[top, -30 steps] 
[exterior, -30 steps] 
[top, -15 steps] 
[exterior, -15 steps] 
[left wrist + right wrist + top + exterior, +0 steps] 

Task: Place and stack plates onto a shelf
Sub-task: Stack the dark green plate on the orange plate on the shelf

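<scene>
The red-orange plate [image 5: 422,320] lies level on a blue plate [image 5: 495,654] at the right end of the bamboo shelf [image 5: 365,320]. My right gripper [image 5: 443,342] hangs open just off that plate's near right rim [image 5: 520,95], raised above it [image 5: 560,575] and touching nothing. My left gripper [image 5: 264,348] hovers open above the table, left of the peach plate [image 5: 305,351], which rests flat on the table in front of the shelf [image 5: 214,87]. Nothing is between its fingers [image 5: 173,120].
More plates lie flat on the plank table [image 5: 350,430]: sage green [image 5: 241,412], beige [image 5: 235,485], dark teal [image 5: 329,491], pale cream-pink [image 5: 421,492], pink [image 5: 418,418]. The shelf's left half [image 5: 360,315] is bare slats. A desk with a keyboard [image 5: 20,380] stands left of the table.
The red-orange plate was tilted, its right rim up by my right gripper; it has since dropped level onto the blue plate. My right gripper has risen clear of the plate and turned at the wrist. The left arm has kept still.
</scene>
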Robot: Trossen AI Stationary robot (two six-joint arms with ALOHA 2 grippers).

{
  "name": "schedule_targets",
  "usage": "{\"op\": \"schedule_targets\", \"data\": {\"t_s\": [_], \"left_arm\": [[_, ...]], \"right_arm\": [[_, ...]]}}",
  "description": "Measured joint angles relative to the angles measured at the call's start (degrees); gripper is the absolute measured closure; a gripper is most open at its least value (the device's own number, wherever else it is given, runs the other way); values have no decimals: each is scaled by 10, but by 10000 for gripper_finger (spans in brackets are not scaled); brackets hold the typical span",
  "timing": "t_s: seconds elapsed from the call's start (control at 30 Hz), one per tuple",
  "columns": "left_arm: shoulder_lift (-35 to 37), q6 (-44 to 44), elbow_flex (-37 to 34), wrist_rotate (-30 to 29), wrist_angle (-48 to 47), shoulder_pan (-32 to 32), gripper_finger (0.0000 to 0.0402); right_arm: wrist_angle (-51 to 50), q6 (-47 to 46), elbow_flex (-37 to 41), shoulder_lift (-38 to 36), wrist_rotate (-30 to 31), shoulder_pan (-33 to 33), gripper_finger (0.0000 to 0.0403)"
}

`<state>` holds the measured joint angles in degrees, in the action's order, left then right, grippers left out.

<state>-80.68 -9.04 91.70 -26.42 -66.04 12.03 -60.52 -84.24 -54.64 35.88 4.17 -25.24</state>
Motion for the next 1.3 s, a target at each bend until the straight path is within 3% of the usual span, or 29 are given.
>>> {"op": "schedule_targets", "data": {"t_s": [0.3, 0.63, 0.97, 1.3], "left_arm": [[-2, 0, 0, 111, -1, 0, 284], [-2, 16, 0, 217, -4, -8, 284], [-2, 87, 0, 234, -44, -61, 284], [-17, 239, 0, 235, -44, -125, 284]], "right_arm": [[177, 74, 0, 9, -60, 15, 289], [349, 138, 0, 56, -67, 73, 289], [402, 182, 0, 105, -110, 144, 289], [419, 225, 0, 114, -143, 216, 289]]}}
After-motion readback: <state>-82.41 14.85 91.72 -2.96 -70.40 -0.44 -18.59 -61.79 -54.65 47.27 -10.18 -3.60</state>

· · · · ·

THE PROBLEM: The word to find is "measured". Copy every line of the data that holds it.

THE COMPLETED TASK:
  "description": "Measured joint angles relative to the angles measured at the call's start (degrees); gripper is the absolute measured closure; a gripper is most open at its least value (the device's own number, wherever else it is given, runs the other way); values have no decimals: each is scaled by 10, but by 10000 for gripper_finger (spans in brackets are not scaled); brackets hold the typical span",
`<state>` holds the measured joint angles in degrees, in the action's order, left then right, grippers left out.

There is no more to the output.